:: What this task involves ::
Where the line with "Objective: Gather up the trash" appears below, start writing out lines exactly, and finish with the line with "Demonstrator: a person", which is included; write out nothing else.

:: Data to use ::

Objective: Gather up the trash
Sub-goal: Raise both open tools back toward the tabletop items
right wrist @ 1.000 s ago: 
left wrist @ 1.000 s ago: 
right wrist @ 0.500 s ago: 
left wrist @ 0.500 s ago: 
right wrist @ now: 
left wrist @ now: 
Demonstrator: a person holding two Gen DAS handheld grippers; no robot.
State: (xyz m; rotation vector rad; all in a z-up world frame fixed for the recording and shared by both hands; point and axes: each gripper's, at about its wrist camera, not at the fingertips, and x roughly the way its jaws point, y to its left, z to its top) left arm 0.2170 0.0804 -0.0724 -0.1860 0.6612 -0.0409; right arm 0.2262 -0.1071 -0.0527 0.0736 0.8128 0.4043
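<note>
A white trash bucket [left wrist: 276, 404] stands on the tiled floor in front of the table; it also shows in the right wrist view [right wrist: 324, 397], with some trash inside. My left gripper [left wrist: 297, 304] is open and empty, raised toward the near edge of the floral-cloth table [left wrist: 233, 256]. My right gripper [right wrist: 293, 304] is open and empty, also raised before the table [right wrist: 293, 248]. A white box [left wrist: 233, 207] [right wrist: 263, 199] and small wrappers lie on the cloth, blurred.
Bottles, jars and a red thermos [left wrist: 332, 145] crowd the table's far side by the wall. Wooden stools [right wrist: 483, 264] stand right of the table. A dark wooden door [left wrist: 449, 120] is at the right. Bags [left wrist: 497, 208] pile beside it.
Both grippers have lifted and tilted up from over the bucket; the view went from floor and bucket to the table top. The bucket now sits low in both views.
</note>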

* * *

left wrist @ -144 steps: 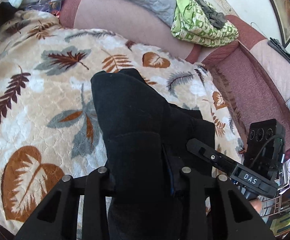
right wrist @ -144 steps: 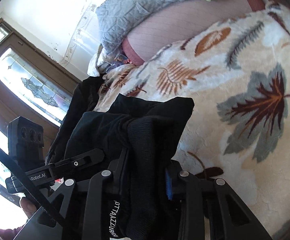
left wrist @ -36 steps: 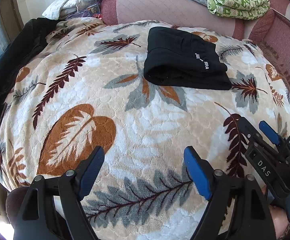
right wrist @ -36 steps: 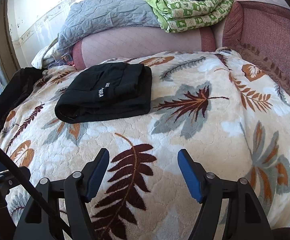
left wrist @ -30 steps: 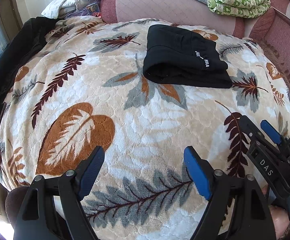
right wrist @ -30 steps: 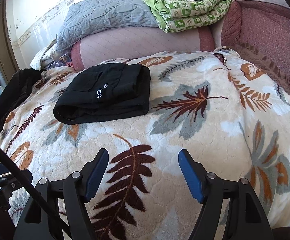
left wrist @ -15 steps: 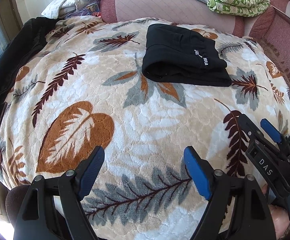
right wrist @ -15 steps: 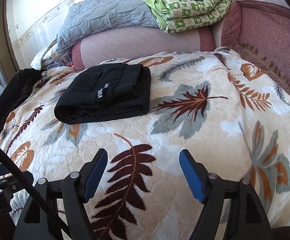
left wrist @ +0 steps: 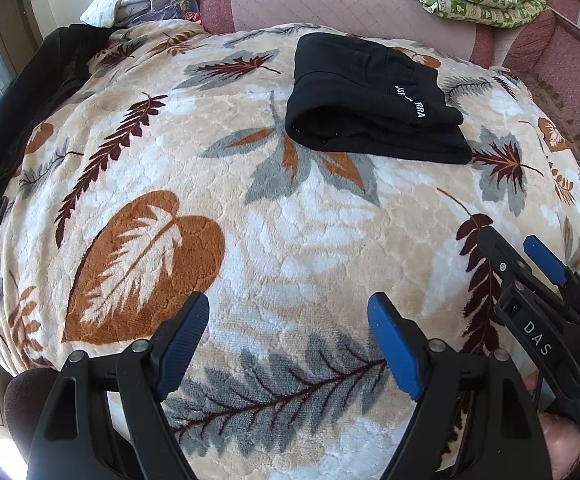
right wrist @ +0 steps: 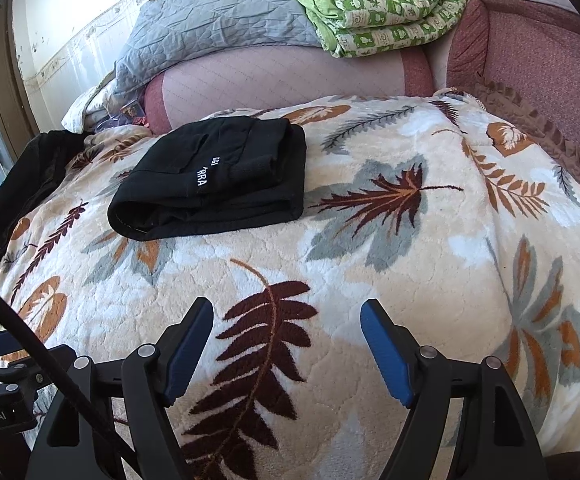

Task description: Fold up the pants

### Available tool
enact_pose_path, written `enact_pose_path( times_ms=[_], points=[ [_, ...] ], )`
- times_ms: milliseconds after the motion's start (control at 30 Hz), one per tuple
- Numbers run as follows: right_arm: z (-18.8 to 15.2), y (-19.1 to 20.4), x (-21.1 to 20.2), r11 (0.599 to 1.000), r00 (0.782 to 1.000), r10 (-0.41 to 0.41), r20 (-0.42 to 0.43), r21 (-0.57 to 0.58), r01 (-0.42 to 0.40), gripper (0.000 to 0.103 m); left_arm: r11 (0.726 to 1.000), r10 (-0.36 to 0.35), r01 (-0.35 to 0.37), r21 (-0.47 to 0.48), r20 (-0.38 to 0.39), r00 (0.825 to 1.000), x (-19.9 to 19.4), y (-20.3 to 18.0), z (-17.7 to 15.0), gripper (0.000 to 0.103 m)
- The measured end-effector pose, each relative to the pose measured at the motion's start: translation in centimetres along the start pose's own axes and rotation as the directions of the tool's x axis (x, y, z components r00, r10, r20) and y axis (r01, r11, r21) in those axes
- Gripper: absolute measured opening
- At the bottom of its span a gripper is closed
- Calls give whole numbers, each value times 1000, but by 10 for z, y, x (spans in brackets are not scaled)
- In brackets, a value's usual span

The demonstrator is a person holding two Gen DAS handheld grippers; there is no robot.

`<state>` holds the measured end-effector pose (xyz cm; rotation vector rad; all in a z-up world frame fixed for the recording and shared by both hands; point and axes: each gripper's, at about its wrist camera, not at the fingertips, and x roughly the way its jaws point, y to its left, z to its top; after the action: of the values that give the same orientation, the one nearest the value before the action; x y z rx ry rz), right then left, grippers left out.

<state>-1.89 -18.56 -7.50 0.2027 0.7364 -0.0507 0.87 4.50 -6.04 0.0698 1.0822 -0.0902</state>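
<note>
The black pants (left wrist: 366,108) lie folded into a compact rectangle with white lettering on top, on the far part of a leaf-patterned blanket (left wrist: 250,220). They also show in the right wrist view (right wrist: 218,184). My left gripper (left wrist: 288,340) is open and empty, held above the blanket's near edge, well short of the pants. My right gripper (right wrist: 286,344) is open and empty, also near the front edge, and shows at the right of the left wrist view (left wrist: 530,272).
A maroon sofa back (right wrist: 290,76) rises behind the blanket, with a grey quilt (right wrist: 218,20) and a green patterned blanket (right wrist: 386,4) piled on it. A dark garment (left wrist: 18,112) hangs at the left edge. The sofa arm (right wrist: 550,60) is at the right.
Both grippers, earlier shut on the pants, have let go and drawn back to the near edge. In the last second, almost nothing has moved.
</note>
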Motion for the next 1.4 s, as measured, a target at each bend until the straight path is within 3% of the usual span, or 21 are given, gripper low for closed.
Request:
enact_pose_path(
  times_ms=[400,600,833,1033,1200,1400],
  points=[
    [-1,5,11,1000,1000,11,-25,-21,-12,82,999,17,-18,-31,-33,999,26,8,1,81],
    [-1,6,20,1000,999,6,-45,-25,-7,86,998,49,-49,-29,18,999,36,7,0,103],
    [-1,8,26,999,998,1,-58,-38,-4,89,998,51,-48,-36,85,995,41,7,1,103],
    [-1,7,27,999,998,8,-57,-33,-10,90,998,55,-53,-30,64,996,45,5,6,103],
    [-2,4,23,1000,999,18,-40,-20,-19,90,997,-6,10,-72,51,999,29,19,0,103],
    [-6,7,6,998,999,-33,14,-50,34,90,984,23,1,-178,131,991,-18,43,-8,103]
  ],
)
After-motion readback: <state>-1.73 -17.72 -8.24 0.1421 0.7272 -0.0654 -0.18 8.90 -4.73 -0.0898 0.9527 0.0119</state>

:: Solution to this problem ::
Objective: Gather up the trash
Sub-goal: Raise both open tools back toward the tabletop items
right wrist @ 1.000 s ago: 
left wrist @ 1.000 s ago: 
right wrist @ 0.500 s ago: 
left wrist @ 0.500 s ago: 
right wrist @ now: 
left wrist @ now: 
Demonstrator: a person holding two Gen DAS handheld grippers; no robot.

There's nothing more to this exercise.